- Battle of Elizabethtown: Part of American Revolutionary War
| Date | August 27, 1781 |
| Location | Elizabethtown, North Carolina |
| Result | Patriot victory |

Belligerents
- Loyalist militia: Patriot militia

Commanders and leaders
- John Slingsby (DOW) David Godden (DOW): Thomas Robeson Thomas Brown

Strength
- 300–400 militia: 60–70 militia

Casualties and losses
- 17 killed: 4 wounded

= Battle of Elizabethtown =

1781 battle of the American Revolutionary War

The Battle of Elizabethtown occurred on August 27, 1781 in Elizabethtown, North Carolina in Bladen County, North Carolina. The battle was fought between Patriot troops under the command of Thomas Robeson and Thomas Brown and the Loyalist North Carolina militia commanded by John Slingsby and David Godden. John Slingsby and David Godden were both mortally wounded and many of the soldiers fled the area into a ravine near the river, which has been known as "Tory Hole" ever since.

== Background ==
During the summer of 1781, a small group of approximately 60-70 Patriot militiamen were driven from their homes by Loyalist forces (Tories), and regrouped under the refuge of the Whigs of Duplin county. With little supplies and clothing remaining, they chose to return and fight for the land they had been driven from, appointing Thomas Brown and Robeson as their leaders. After gathering what ammunition they could, the men marched roughly fifty miles through wilderness terrain, surviving on dried meat and minimal bread. They arrived at the Cape Fear River near Elizabethtown, only to find no boats available for crossing. The Loyalists had removed them as a defensive measure. Nevertheless, the Patriots forded the river at night, carefully protecting their weapons and ammunition as they crossed. The Loyalist forces, numbering over three hundred and led by Colonel Slingsby and Colonel Godden, had fortified Elizabethtown and established strict security. However, the day before the battle, Sallie Salter, a local resident, entered the Loyalist camp to sell eggs. Unknown to the Loyalist forces, Salter was a spy for the Patriot cause. She reported to Colonels Thomas Robeson and Thomas Brown, commanders of a band of the Bladen County militia. The information Salter provided to both men led to them making a decision to attack the Loyalist encampment. Despite the fact that the Patriot forces were significantly outnumbered, Robeson and Brown fabricated a plan in which their forces would appear to be greater in number by masquerading false commands to "phantom" soldiers, intended to be heard by the enemy. The Patriot forces approached the Loyalist camp at night and launched a surprise attack.

== Battle ==
On the night before the Battle of Elizabethtown, the Patriot force, numbering sixty-nine men, prepared for their assault. In the middle of the night, they left one man behind to guard their horses, then undressed and waded across the Cape Fear River, where the water reached chest-deep. Once across, they dried off, dressed, and readied their weapons for battle.
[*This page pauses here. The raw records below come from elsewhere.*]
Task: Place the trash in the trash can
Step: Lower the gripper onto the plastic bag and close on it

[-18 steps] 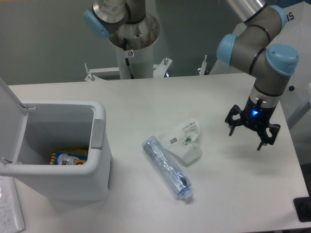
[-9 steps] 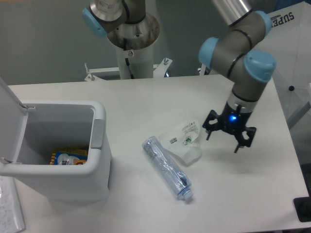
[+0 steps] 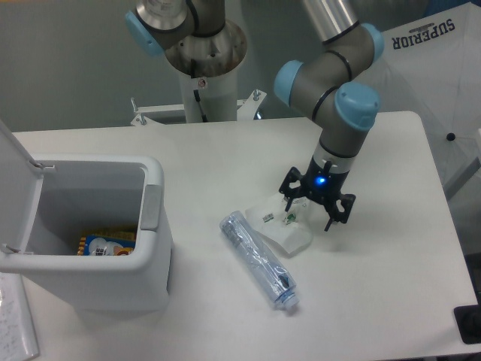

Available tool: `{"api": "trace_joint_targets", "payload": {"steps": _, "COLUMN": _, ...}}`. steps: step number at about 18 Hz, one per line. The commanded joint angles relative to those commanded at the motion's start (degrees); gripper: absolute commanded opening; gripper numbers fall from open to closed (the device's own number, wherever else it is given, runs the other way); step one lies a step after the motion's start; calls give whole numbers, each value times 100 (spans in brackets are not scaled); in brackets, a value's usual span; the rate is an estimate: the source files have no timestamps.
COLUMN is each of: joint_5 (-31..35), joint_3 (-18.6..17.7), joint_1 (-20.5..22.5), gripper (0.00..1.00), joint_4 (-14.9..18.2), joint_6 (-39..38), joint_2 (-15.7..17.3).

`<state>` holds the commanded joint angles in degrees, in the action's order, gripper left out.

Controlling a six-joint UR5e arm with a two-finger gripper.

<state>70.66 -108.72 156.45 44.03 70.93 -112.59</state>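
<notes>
Since a second ago the arm has swung leftward from the table's right side, and its gripper [image 3: 316, 207] now hangs directly over the crumpled wrapper [image 3: 288, 223], partly hiding it. Its fingers are spread wide with nothing between them, pointed down, which suggests it is lining up to grasp the wrapper first; whether the tips already touch the plastic cannot be told from this view. Neither piece of trash has shifted. The wrapper, clear-white with green print, lies near the middle of the white table [image 3: 225, 158]. Just beside it, toward the front edge, the crinkled clear bottle [image 3: 258, 259] lies on its side, slanting diagonally with its blue cap [image 3: 288, 302] at the near end; its upper part sits very close to the wrapper's edge, possibly touching. The trash can [image 3: 98, 229] stands well apart at the left, its hinged lid [image 3: 13, 192] flipped up and back so the mouth faces upward; colourful packaging [image 3: 105, 244] already rests inside. Bare tabletop stretches between wrapper and bin, so a lifted carry leftward looks unobstructed. The bottle's nearness means a low sweep could nudge it.
</notes>
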Motion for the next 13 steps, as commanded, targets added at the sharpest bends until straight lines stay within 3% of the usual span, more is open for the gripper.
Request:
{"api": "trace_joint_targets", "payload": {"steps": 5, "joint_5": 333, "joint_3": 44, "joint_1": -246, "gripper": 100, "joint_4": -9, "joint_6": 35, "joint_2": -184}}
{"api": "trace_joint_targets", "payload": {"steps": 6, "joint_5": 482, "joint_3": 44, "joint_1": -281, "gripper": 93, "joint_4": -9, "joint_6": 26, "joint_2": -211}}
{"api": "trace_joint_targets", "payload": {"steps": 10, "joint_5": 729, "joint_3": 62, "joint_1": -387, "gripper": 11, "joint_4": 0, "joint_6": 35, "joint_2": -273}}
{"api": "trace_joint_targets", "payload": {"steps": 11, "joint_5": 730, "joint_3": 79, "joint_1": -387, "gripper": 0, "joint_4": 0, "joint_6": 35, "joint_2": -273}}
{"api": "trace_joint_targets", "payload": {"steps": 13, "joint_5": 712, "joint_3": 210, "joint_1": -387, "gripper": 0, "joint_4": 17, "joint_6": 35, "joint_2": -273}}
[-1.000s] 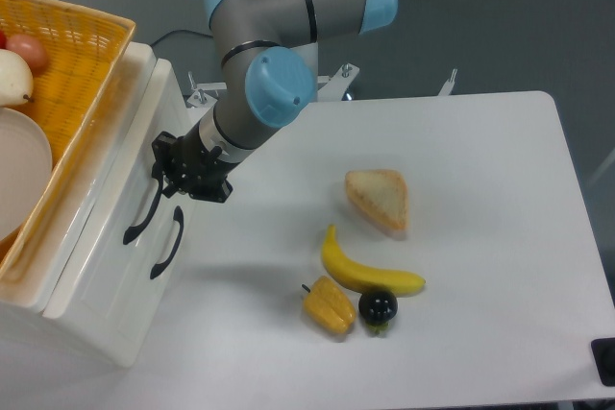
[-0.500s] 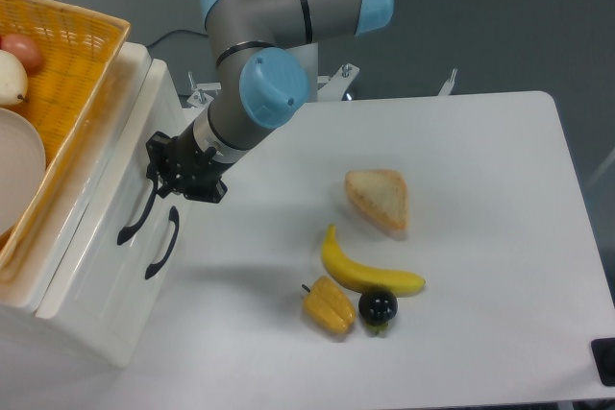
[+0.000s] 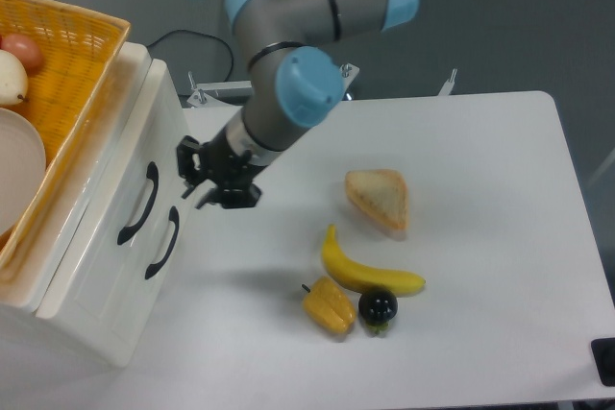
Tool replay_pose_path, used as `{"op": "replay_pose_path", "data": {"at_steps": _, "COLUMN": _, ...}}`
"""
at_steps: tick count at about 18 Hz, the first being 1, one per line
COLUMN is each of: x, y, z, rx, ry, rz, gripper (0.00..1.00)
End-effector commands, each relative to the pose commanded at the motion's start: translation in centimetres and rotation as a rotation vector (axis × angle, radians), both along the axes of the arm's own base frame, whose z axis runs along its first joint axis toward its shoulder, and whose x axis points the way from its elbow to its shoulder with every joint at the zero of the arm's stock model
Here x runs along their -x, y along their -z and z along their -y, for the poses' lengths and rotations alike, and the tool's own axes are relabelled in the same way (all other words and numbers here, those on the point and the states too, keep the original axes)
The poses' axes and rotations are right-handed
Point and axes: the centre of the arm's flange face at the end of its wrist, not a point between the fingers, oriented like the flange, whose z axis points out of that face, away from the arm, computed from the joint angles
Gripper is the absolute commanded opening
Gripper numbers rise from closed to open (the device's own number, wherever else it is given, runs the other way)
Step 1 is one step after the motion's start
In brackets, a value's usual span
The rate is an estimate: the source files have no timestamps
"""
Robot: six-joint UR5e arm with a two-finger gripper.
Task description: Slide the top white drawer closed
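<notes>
The bench (image 3: 461, 141) is white and carries a white cabinet (image 3: 96, 276) at its left end, with an orange basket (image 3: 67, 64) on top. The arm (image 3: 288, 64) reaches down from above toward the cabinet front. The top drawer (image 3: 115, 189) sits in the upper part of that cabinet, glossy white with a black curved handle (image 3: 139, 204), its front flush with the lower drawer (image 3: 135, 266) beneath it. The jaws (image 3: 207, 182) hang just to the right of the drawer front, apart from it and touching nothing; whether they stand wide or narrow cannot be told from this angle. Half a second ago the jaws were pressed at the top handle; now they have drawn away to the right. On the bench lie a banana (image 3: 370, 274), a slice of bread (image 3: 379, 199), a yellow pepper (image 3: 329, 306) and a small dark fruit (image 3: 378, 307).
</notes>
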Motion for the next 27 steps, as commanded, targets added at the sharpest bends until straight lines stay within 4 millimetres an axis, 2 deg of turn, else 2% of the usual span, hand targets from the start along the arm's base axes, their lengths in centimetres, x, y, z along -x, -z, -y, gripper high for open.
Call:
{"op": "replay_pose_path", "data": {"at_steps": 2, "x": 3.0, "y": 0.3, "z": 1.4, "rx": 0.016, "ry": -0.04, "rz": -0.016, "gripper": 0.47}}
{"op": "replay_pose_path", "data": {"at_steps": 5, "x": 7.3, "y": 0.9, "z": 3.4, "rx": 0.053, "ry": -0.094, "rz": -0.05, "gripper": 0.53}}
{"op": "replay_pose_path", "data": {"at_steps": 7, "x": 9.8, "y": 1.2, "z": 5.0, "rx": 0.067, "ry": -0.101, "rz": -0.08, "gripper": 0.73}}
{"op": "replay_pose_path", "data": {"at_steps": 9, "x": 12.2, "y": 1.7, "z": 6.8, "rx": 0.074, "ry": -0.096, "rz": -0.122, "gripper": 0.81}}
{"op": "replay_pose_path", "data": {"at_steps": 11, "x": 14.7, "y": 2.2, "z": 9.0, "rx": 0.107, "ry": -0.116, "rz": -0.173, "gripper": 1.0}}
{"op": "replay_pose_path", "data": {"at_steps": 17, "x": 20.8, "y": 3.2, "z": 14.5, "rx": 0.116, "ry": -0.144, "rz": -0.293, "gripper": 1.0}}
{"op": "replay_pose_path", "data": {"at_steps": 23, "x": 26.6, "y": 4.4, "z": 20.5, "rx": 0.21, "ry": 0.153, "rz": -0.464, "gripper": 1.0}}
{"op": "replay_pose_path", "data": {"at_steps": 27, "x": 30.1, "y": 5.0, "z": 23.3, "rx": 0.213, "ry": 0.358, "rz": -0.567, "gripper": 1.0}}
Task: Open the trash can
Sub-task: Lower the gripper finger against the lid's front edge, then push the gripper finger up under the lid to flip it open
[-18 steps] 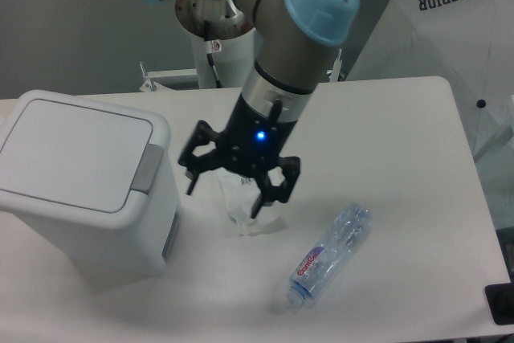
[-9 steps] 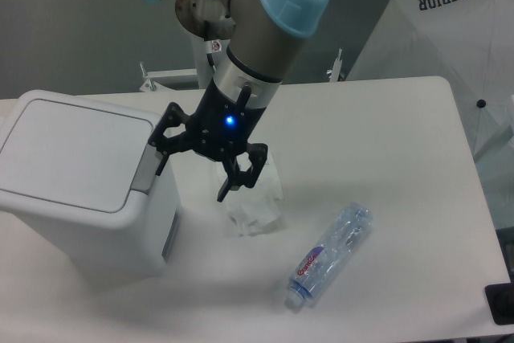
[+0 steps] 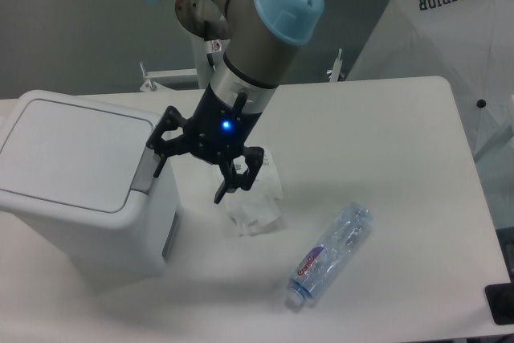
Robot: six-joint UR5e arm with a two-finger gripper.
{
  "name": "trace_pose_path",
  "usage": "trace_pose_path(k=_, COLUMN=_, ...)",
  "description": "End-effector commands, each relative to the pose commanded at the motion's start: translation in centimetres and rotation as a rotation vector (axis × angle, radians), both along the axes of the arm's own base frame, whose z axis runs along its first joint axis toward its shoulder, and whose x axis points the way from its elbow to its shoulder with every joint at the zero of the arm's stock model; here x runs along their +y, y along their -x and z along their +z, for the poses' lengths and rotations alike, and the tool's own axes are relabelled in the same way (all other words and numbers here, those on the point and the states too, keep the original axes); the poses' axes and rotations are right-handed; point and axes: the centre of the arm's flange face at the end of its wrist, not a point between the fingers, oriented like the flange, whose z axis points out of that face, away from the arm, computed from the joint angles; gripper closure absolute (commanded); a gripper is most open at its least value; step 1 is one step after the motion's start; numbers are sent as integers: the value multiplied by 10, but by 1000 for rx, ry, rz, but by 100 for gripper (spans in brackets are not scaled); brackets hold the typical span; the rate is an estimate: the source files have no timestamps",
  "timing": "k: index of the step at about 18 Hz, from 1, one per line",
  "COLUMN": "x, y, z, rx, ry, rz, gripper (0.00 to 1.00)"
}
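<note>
Your gripper [image 3: 189,178] spread wide, one fingertip [image 3: 157,169] beside the closed trash can's [image 3: 80,186] grey push-button [image 3: 145,170].

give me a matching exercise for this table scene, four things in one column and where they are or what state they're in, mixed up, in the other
Things:
1. trash can
2. claw
3. plastic bottle
4. crumpled clear wrapper

Descriptions:
A. lying on its side, front right of the table
B. lid shut, at the table's left edge
C. open, by the grey push-button
D. on the table between bin and bottle

Pairs: 1-B, 2-C, 3-A, 4-D
</note>
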Motion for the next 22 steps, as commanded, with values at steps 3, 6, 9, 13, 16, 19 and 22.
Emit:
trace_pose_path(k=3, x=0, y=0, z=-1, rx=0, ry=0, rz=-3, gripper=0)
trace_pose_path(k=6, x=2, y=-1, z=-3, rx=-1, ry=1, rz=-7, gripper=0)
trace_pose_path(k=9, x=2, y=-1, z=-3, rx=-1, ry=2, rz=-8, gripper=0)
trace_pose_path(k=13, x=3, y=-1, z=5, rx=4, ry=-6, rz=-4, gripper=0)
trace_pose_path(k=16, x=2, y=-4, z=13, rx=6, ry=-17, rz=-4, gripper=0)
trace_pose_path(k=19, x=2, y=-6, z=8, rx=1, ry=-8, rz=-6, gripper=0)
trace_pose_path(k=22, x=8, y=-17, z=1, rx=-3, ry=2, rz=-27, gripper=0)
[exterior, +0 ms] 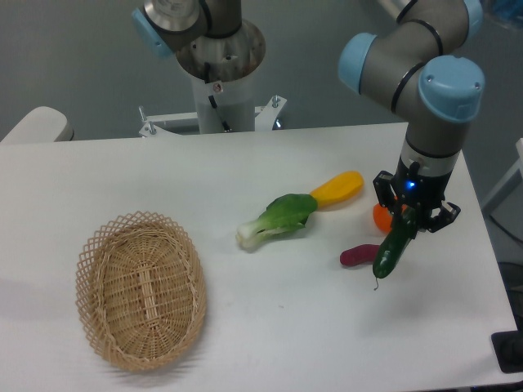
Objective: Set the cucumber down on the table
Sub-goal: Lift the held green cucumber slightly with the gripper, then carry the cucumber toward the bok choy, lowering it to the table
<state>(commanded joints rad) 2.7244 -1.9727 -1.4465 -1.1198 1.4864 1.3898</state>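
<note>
1. The pincer [409, 219] is clamped on the upper end of the cucumber [393, 251], which hangs tilted, stem tip pointing down and toward the near-left.
2. The cucumber sits over the right part of the white surface [310, 327], with its lower end just beside a small purple eggplant [358, 256]. I cannot tell whether the tip touches the surface or hangs just above it.
3. An orange vegetable [382, 217] peeks out behind the pincer; a yellow one [338, 189] and a leafy green with a white stem [276, 220] lie further left. A wicker basket [140, 289] stands well apart at the near-left.
4. My reading: this is the setting-down step, with the cucumber carried and low but not yet let go.
5. The next move calls for lowering until the cucumber rests along the bare surface, then parting the fingers and lifting straight up.
6. The crowding matters: the eggplant is close, so the cucumber could land on it or nudge it, and it may roll once freed.
</note>
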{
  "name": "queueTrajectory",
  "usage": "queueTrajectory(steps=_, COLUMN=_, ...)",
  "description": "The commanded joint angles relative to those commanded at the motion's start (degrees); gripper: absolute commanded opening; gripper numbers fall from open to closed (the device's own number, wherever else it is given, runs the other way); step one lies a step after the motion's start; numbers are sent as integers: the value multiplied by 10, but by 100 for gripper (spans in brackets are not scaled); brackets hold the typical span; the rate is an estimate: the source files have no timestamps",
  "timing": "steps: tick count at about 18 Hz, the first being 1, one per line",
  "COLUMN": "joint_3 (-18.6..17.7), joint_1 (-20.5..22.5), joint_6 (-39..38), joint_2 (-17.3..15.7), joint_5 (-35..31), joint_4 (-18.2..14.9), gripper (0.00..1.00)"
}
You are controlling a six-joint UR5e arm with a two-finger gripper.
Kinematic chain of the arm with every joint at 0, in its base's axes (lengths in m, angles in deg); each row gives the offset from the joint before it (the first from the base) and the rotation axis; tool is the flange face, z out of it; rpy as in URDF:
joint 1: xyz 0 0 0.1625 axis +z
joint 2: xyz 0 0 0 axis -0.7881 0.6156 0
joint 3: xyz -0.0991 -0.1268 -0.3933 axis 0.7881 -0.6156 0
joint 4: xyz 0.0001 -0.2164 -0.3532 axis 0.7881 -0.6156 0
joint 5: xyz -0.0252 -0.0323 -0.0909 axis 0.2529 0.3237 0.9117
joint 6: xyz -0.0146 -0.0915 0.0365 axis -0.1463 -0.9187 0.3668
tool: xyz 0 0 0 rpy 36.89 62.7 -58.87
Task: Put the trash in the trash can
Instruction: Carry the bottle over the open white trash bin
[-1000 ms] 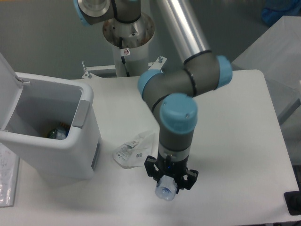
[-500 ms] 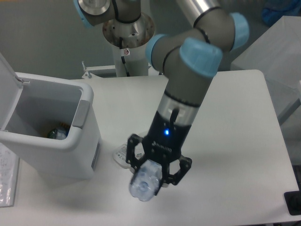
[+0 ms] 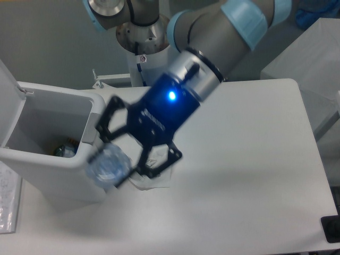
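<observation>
Transport step, mid-carry. Black two-finger gripper [image 3: 112,166] has its jaws closed on the clear crushed plastic bottle [image 3: 109,166], held off the white counter [image 3: 249,159] at lower left of centre, right at the front-right corner of the tall white rectangular trash can [image 3: 64,172]. Lid is up, something already inside. Flat white printed wrapper [image 3: 151,180] lies on the counter under the gripper. Next: shift left over the opening, then release. Wrapper after.

Blurred gripper [image 3: 112,164] clamping clear bottle [image 3: 108,166], apparently raised beside open trash can [image 3: 79,175]; wrapper [image 3: 153,179] beneath.
</observation>
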Motion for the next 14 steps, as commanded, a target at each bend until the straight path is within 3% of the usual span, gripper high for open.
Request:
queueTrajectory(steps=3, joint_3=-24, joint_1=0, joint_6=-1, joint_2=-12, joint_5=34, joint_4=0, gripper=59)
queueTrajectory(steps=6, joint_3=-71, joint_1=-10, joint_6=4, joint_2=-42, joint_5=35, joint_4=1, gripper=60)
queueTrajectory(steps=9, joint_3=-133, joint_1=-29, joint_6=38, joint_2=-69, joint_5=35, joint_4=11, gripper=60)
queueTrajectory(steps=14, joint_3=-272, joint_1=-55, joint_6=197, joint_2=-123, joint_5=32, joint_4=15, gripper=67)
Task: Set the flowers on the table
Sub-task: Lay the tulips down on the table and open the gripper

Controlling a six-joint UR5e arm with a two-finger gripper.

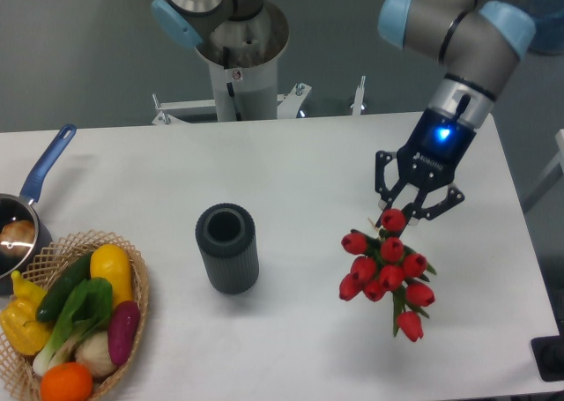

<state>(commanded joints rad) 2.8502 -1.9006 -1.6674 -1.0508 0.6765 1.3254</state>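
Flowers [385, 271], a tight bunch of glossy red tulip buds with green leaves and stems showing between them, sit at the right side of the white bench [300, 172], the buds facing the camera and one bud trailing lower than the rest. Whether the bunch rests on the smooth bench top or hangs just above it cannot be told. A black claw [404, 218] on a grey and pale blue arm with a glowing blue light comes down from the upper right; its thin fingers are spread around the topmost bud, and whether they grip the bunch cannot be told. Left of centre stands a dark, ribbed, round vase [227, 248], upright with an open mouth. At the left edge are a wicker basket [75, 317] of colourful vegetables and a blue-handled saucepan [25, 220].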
The men organized themselves into three groups of approximately twenty-five each and approached the Loyalist camp from multiple directions in total silence.

Their planned surprise attack was effective in routing and catching Colonel Slingsby, and his company of a notable number of Tories, off-guard. The first shot fired by a Tory guard would signal the full attack. As the Patriots silently advanced, a guard warned them three times but received no reply from the company. Finally, the Tory fired his weapon into the air and fled into the woods, triggering the Whigs to unleash a volley of bullets into the Loyalist camp. In the darkness, only the flashes of their gunfire could be seen. As they moved and approached from multiple directions in total silence, under the dark of night, the startled Loyalists were left confused of their total number of men. Shouting "Washington!" as their battle cry, the Patriots deepened the chaos, leading the Loyalists to believe they were under attack by General Washington’s entire army.

Most of the Loyalists fled once their commanding officers died, with many diving into a nearby ravine that would later be called "Tory Hole", while others escaped into nearby forests. At dawn, the Whigs found that seventeen Loyalists, including their commander Colonel Slingsby, had been killed. The Patriots suffered no fatalities and only four wounded.

== Present day ==
Today, among all American Revolutionary War battles in the Cape Fear region of North Carolina, the Battle of Elizabethtown ranks as the second most important battle. Not only did the Patriots succeed in at ending Tory control at the time, their victory prevented local Loyalists from ever gaining considerable power in the region again. To remark this, a historical marker was constructed on Elizabethtown's Main Street to commemorate the significant battle and locally famous "Tory Hole".